■ WHAT NEEDS TO BE DONE
Return the whole listing exactly as written.

■ RECORDED DATA
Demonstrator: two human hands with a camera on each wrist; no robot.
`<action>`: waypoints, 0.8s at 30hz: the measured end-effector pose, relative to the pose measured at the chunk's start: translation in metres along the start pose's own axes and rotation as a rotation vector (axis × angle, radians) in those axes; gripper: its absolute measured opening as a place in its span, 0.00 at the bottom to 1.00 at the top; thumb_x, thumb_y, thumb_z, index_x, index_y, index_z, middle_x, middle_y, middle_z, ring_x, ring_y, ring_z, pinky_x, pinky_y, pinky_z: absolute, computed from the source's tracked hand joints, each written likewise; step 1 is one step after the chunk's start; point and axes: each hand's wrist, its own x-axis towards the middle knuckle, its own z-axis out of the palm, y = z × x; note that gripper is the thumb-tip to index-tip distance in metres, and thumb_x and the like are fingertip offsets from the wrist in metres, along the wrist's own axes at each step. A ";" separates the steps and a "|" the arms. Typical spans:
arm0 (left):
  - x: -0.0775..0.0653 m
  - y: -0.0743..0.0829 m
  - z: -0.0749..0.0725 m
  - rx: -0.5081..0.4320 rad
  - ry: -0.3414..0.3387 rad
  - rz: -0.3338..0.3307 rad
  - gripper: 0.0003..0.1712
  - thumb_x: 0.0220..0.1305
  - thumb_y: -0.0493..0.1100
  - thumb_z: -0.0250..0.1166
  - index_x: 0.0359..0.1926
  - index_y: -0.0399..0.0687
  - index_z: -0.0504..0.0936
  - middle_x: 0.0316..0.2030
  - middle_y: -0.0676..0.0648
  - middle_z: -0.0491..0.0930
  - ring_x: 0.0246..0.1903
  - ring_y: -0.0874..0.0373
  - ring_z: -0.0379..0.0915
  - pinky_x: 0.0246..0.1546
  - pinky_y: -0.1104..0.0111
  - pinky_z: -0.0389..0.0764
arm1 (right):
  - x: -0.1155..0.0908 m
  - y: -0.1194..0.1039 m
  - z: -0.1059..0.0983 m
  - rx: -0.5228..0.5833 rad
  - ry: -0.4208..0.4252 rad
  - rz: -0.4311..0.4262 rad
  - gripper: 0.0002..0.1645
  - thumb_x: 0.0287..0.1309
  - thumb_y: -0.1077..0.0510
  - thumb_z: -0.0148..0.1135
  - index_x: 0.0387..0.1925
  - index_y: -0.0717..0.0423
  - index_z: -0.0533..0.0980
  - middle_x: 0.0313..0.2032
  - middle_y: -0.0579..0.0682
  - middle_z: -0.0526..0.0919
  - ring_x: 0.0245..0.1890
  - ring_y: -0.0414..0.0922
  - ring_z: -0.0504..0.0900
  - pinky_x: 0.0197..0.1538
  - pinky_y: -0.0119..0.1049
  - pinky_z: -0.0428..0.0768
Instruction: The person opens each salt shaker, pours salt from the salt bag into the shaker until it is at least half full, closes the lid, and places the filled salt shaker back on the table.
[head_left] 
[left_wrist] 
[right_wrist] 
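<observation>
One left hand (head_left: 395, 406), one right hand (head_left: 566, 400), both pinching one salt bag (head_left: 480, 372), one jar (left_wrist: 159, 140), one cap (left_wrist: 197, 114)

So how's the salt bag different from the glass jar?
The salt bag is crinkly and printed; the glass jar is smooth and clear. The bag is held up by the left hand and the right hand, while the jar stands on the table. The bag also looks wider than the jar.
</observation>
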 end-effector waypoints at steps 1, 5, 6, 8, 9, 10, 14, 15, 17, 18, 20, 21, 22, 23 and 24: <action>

■ FINISHED TASK
Demonstrator: two human hands with a camera on each wrist; no robot.
`<action>`: waypoints, 0.8s at 30hz: the measured end-effector pose, relative to the pose measured at the chunk's start: translation in metres along the start pose's own axes and rotation as a rotation vector (axis × angle, radians) in those axes; gripper: its absolute measured opening as a place in its span, 0.00 at the bottom to 1.00 at the top; thumb_x, thumb_y, thumb_z, index_x, index_y, index_z, middle_x, middle_y, middle_z, ring_x, ring_y, ring_z, pinky_x, pinky_y, pinky_z: absolute, computed from the source's tracked hand joints, each written likewise; step 1 is one step after the chunk's start; point and axes: each hand's wrist, its own x-axis towards the middle knuckle, its own z-axis out of the palm, y = z × x; note that gripper is the thumb-tip to index-tip distance in metres, and thumb_x and the like are fingertip offsets from the wrist in metres, along the wrist's own axes at each step. A ";" separates the steps and a "|" the arms. Typical spans:
arm0 (left):
  - x: -0.0775..0.0653 m
  - y: -0.0743..0.0829 m
  - z: -0.0749..0.0725 m
  - rx: -0.5081..0.4320 rad
  - ry: -0.3414..0.3387 rad
  - rz: -0.3338..0.3307 rad
  - gripper: 0.0003..0.1712
  - thumb_x: 0.0220..0.1305
  - thumb_y: -0.0493..0.1100
  - thumb_z: -0.0250..0.1166
  - index_x: 0.0359..0.1926
  - index_y: -0.0399..0.0687
  - index_z: -0.0504..0.0936
  - middle_x: 0.0316..0.2030
  - middle_y: -0.0676..0.0648
  - middle_z: -0.0491..0.0930
  - ring_x: 0.0246..0.1903
  - ring_y: -0.0874..0.0373
  - ring_z: -0.0379..0.0915
  - pinky_x: 0.0246..0.1546
  - pinky_y: -0.1104..0.0111
  - pinky_z: -0.0389..0.0764
arm1 (right):
  - x: -0.1155..0.0908 m
  - y: -0.1194..0.1039 m
  - z: -0.1059..0.0983 m
  - rx: -0.5228..0.5833 rad
  - ry: -0.4208..0.4252 rad
  - rz: -0.4311..0.4262 rad
  - gripper: 0.0002..0.1645
  - thumb_x: 0.0287..0.1309
  - thumb_y: -0.1077..0.0510
  - thumb_z: -0.0148..0.1135
  - index_x: 0.0387..0.1925
  - index_y: -0.0717..0.0423
  - index_z: -0.0533..0.0980
  - middle_x: 0.0313..0.2032
  - middle_y: -0.0579..0.0682
  - middle_z: -0.0526..0.0919
  - ring_x: 0.0245..0.1890
  - ring_y: -0.0414..0.0922
  - ring_z: -0.0504..0.0900
  - pinky_x: 0.0197..0.1538
  - pinky_y: -0.0119..0.1049
  - pinky_z: -0.0428..0.0768
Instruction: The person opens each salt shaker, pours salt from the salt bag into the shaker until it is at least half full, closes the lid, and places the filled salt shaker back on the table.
[head_left] 
[left_wrist] 
[right_wrist] 
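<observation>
One left hand (head_left: 395, 406), one right hand (head_left: 566, 400), both pinching one salt bag (head_left: 480, 372), one jar (left_wrist: 159, 140), one cap (left_wrist: 197, 114)

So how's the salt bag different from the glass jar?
The salt bag is crinkly and printed; the glass jar is smooth and clear. The bag is held up by the left hand and the right hand, while the jar stands on the table. The bag also looks wider than the jar.
</observation>
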 end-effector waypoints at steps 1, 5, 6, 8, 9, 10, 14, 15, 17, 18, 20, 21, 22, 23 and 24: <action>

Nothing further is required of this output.